Return a verbatim reproduction of each line, starting at the line with "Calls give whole" and ending at the last line of the listing below.

**Dataset section:**
----------------------------------------

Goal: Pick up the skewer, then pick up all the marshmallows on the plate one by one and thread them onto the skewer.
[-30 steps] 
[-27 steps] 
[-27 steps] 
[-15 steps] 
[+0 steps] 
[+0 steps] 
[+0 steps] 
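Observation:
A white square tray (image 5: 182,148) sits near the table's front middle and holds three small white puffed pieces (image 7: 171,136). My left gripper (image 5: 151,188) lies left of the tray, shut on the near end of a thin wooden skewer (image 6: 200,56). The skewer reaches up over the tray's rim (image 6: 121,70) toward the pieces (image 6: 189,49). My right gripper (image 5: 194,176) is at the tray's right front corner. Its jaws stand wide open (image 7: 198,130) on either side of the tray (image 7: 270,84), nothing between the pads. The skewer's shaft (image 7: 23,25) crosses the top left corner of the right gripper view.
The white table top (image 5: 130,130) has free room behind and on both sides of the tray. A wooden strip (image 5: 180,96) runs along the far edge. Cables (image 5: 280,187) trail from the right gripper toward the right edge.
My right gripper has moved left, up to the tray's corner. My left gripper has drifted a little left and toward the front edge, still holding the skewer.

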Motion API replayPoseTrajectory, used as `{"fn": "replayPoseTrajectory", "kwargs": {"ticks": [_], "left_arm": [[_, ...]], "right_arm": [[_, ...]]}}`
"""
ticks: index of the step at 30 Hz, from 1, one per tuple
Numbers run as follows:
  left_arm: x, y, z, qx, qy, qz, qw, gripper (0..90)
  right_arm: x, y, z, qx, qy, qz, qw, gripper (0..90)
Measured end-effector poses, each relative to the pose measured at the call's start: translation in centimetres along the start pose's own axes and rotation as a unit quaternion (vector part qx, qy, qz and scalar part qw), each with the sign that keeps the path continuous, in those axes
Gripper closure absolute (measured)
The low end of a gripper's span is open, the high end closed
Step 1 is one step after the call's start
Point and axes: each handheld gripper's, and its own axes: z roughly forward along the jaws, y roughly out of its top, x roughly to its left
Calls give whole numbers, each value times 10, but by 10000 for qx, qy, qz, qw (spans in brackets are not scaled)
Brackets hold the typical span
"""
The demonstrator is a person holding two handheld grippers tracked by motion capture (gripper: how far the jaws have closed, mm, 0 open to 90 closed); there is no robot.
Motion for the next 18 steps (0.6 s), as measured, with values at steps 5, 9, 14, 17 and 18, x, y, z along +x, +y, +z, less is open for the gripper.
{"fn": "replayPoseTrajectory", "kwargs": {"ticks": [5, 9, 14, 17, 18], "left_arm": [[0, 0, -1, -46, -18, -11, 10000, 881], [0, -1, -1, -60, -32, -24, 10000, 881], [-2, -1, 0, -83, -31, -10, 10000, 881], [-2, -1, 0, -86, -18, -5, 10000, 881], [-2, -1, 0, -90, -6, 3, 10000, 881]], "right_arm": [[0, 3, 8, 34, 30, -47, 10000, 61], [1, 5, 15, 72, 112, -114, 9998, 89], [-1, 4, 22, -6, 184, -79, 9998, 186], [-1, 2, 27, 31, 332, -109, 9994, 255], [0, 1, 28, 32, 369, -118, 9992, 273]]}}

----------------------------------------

**Answer area:**
Calls give whole numbers, each value times 10, but by 10000 for qx, qy, qz, qw (spans in brackets are not scaled)
Brackets hold the typical span
"""
The demonstrator is a person holding two handheld grippers tracked by motion capture (gripper: how far the jaws have closed, mm, 0 open to 90 closed); there is no robot.
Motion for the next 18 steps (0.6 s), as measured, with values at steps 5, 9, 14, 17 and 18, x, y, z along +x, +y, +z, less is open for the gripper.
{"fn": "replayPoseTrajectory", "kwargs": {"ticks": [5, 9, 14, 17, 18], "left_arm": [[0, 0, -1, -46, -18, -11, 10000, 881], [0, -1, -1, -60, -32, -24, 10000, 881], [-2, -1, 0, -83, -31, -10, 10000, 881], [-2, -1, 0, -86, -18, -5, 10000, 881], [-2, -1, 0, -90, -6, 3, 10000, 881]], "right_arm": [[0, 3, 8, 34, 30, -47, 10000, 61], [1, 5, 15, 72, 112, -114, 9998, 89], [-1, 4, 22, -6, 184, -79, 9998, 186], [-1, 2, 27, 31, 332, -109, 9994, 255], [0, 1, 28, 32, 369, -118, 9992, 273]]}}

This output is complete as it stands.